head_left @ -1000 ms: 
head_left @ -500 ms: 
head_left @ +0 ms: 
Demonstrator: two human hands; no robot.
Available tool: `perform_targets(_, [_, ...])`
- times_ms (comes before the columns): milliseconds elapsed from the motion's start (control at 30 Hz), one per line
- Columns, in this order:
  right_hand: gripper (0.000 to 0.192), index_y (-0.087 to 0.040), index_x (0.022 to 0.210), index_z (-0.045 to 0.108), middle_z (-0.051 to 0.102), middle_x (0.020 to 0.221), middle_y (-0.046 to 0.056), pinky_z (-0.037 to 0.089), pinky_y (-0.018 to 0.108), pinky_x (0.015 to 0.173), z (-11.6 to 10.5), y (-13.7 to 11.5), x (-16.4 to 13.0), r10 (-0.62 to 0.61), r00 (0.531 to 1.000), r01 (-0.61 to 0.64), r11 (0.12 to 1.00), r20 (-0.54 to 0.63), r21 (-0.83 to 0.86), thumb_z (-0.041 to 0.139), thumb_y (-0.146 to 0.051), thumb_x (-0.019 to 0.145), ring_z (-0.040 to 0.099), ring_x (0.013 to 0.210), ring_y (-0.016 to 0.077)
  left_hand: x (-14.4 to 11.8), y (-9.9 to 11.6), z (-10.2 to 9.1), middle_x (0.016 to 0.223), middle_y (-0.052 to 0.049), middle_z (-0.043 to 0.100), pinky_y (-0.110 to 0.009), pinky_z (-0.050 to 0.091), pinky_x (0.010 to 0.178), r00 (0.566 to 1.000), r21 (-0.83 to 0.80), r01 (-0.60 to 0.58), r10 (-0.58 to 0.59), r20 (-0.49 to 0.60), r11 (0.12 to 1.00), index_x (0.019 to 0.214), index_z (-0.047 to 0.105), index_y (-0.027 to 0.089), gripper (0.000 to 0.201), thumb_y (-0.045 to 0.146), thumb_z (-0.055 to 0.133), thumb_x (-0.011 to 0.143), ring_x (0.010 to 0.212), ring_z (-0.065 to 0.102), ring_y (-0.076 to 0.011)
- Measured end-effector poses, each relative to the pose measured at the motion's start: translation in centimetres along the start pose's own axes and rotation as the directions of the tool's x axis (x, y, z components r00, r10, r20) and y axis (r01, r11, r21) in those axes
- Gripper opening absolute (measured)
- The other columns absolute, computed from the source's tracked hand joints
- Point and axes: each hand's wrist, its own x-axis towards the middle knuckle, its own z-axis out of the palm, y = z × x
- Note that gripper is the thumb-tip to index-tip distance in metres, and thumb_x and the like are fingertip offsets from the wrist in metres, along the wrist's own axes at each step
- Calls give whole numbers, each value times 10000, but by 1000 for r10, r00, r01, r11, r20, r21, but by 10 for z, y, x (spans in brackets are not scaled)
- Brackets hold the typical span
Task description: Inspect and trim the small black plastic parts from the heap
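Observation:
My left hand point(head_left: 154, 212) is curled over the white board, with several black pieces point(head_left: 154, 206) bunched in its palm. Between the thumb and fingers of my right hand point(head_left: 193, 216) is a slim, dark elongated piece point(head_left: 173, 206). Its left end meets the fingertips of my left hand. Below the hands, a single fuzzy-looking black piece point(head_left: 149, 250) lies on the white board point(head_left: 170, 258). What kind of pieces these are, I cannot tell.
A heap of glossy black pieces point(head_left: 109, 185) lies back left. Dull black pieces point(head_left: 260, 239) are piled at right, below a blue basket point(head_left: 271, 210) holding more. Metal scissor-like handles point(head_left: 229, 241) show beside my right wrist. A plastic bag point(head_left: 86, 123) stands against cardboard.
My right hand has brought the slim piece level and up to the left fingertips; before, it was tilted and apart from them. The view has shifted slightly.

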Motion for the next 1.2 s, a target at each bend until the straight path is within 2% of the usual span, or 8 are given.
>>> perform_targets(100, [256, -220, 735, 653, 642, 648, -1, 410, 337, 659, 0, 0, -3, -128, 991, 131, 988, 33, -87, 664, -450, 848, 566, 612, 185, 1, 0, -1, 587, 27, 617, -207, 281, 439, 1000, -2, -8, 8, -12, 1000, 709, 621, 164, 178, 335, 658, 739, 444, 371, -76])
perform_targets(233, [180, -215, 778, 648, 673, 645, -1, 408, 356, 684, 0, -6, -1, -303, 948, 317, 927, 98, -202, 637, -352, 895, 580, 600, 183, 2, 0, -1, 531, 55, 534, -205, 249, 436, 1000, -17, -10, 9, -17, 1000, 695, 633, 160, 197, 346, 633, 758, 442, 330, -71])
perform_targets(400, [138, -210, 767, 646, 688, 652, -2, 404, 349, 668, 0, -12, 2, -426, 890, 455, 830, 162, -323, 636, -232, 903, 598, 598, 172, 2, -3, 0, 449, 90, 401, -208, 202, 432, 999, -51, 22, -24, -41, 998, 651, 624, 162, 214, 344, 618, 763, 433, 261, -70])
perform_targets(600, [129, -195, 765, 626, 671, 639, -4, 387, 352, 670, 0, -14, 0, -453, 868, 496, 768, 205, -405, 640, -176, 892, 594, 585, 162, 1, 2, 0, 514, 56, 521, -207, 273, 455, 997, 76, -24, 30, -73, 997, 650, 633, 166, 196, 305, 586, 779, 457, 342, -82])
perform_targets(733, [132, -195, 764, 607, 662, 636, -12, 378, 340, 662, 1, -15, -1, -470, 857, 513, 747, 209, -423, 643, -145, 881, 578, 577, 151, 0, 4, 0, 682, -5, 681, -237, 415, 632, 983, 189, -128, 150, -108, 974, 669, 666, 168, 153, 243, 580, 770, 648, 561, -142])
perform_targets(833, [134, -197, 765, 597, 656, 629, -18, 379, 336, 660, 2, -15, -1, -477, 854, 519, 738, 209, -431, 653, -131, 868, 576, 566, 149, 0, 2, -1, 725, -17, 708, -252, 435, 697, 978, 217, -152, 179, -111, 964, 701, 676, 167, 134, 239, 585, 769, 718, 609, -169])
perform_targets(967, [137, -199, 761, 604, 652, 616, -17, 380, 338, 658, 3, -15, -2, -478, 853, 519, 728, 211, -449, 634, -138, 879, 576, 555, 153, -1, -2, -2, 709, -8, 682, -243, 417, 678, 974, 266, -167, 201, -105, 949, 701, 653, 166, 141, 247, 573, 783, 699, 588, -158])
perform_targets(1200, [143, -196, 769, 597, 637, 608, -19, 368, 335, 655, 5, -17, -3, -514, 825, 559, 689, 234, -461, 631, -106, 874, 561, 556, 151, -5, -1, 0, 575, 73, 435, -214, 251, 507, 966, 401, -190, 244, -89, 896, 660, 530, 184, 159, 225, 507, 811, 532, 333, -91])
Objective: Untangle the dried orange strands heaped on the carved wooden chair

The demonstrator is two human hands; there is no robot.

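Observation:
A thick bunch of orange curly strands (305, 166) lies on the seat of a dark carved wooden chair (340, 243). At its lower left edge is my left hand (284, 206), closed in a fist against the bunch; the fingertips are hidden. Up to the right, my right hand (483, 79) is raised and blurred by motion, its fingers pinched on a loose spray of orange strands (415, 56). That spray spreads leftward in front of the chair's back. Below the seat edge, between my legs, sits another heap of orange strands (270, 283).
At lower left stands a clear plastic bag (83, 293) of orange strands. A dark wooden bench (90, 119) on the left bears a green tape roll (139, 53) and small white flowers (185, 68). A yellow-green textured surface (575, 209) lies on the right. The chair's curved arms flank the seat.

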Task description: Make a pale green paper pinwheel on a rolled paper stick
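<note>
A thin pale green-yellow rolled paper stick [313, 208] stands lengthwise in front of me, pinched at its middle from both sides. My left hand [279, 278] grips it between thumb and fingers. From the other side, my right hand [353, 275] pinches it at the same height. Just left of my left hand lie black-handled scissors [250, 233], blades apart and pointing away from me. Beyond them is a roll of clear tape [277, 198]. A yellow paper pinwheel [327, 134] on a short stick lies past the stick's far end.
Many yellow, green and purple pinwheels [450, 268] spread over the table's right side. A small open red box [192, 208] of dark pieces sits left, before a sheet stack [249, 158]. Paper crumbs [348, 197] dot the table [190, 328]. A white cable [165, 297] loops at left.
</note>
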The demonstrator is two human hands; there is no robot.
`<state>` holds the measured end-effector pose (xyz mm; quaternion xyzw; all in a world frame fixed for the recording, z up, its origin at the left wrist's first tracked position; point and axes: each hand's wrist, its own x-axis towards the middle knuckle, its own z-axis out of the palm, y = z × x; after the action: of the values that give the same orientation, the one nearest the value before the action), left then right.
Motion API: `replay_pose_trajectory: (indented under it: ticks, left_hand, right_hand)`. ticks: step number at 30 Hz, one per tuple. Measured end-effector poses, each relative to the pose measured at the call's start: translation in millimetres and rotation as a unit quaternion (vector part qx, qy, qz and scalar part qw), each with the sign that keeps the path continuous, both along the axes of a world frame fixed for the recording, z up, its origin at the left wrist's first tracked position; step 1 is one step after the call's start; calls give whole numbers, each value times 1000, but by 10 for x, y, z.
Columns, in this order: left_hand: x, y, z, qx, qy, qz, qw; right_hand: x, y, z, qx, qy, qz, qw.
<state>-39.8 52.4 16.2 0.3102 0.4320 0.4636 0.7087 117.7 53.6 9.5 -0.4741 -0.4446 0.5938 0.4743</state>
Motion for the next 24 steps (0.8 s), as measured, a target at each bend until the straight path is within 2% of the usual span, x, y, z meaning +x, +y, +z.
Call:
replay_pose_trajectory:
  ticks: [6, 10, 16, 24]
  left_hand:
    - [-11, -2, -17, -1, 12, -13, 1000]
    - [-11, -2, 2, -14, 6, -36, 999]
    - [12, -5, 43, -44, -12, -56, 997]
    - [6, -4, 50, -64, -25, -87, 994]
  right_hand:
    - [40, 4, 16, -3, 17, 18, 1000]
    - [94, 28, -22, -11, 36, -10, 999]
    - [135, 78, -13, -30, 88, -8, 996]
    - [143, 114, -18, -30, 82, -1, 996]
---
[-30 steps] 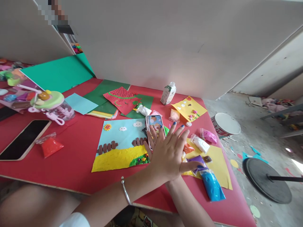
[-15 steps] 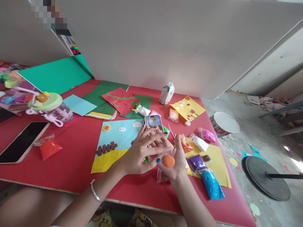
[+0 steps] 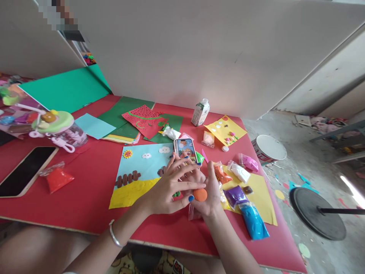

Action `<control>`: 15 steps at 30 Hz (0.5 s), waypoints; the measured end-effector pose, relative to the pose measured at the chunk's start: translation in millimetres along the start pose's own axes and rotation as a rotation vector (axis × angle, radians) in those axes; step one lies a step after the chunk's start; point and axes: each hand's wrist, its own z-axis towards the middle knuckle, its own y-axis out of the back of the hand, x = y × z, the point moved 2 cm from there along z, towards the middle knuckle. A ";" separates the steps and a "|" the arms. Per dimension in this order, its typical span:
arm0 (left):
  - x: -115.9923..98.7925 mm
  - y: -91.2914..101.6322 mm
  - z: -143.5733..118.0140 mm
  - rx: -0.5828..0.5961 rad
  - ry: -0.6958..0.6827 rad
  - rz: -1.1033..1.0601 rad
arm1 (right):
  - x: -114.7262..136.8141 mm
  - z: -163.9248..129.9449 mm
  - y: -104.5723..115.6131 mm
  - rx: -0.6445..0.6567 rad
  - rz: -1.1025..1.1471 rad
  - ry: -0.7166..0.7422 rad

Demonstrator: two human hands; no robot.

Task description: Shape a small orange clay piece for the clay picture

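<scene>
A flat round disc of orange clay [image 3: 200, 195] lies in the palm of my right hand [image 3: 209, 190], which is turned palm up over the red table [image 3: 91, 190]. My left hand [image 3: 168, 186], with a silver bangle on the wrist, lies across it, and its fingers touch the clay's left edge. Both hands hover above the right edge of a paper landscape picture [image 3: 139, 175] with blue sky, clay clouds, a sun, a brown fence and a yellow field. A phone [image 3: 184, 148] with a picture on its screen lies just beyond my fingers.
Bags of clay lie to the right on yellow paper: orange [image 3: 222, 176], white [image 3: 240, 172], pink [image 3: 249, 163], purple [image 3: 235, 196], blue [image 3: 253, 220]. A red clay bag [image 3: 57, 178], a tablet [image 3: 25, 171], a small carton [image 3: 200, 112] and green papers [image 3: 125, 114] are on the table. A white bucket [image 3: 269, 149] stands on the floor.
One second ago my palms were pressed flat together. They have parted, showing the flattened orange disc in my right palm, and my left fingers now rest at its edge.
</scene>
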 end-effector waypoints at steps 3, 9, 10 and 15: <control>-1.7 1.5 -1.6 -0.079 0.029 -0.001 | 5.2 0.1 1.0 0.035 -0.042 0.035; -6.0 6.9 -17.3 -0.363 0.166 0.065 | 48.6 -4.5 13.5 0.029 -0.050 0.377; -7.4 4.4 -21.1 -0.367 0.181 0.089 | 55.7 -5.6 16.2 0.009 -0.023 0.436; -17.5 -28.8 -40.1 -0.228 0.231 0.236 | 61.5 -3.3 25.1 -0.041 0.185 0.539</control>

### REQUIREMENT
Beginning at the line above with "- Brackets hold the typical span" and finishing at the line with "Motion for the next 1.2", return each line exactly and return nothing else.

### RESPONSE TO THIS TASK
- Brackets hold the typical span
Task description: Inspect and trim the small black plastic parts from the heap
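Observation:
My left hand point(head_left: 154, 212) is curled over the white board, with several black pieces point(head_left: 154, 206) bunched in its palm. Between the thumb and fingers of my right hand point(head_left: 193, 216) is a slim, dark elongated piece point(head_left: 173, 206). Its left end meets the fingertips of my left hand. Below the hands, a single fuzzy-looking black piece point(head_left: 149, 250) lies on the white board point(head_left: 170, 258). What kind of pieces these are, I cannot tell.
A heap of glossy black pieces point(head_left: 109, 185) lies back left. Dull black pieces point(head_left: 260, 239) are piled at right, below a blue basket point(head_left: 271, 210) holding more. Metal scissor-like handles point(head_left: 229, 241) show beside my right wrist. A plastic bag point(head_left: 86, 123) stands against cardboard.
My right hand has brought the slim piece level and up to the left fingertips; before, it was tilted and apart from them. The view has shifted slightly.
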
Motion for the next 1.2 s, a target at each bend until the straight path is within 2% of the usual span, or 8 are given.

This answer is complete as it stands.